# [WHAT YOU SHOULD DO]
Print, word for word, only the lines from the one with "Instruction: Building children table" down to the last line of the listing below; no pictures.

# [AVAILABLE DATA]
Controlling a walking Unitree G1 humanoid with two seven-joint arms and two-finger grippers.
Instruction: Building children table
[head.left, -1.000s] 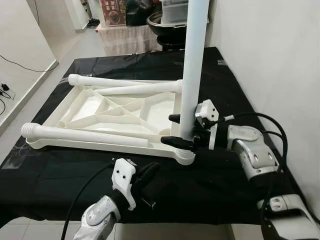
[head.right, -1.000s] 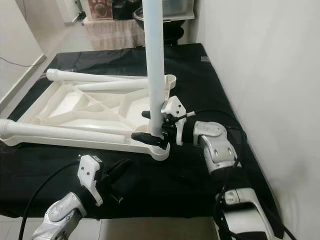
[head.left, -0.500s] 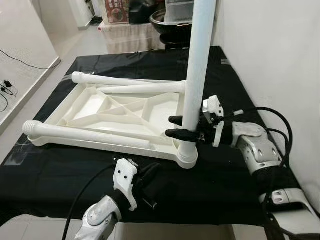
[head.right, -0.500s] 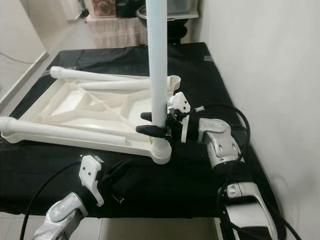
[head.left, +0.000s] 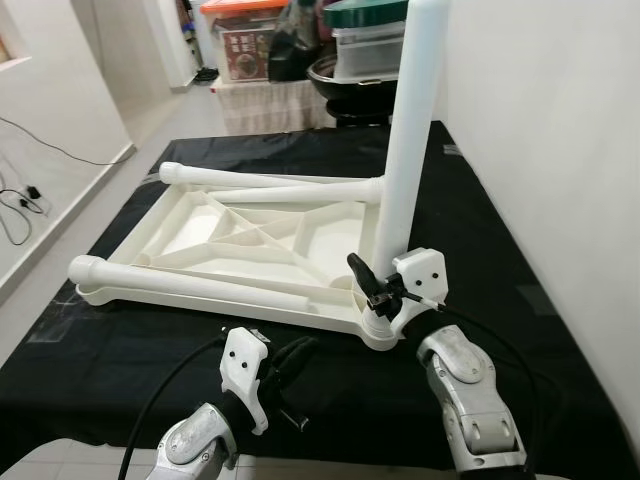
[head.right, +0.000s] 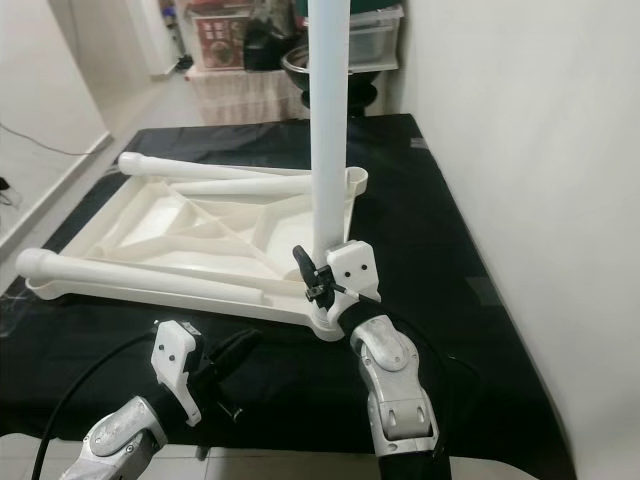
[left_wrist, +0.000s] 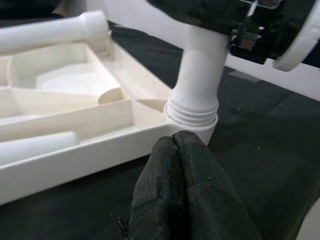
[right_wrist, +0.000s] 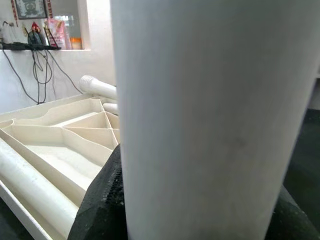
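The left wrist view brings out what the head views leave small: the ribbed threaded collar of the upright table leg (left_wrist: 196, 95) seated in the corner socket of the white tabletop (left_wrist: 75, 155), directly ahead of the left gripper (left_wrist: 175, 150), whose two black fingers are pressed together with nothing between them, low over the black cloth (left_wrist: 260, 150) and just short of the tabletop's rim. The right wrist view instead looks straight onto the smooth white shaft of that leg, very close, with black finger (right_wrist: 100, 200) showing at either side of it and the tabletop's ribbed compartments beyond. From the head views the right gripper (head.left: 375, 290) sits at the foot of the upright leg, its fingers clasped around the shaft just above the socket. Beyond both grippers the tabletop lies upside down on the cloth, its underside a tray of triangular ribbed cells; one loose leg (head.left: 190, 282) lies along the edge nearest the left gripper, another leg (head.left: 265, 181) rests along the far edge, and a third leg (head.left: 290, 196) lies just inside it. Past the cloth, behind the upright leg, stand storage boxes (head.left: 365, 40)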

# [WRITTEN RESPONSE]
Instruction: Building children table
[head.left, -1.000s] 
[head.right, -1.000s] 
[head.left, -0.500s] 
[head.right, -0.500s] 
[head.left, +0.000s] 
[head.right, +0.000s] 
[left_wrist, +0.000s] 
[right_wrist, +0.000s] 
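The left wrist view brings out what the head views leave small: the ribbed threaded collar of the upright table leg (left_wrist: 196, 95) seated in the corner socket of the white tabletop (left_wrist: 75, 155), directly ahead of the left gripper (left_wrist: 175, 150), whose two black fingers are pressed together with nothing between them, low over the black cloth (left_wrist: 260, 150) and just short of the tabletop's rim. The right wrist view instead looks straight onto the smooth white shaft of that leg, very close, with black finger (right_wrist: 100, 200) showing at either side of it and the tabletop's ribbed compartments beyond. From the head views the right gripper (head.left: 375, 290) sits at the foot of the upright leg, its fingers clasped around the shaft just above the socket. Beyond both grippers the tabletop lies upside down on the cloth, its underside a tray of triangular ribbed cells; one loose leg (head.left: 190, 282) lies along the edge nearest the left gripper, another leg (head.left: 265, 181) rests along the far edge, and a third leg (head.left: 290, 196) lies just inside it. Past the cloth, behind the upright leg, stand storage boxes (head.left: 365, 40)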

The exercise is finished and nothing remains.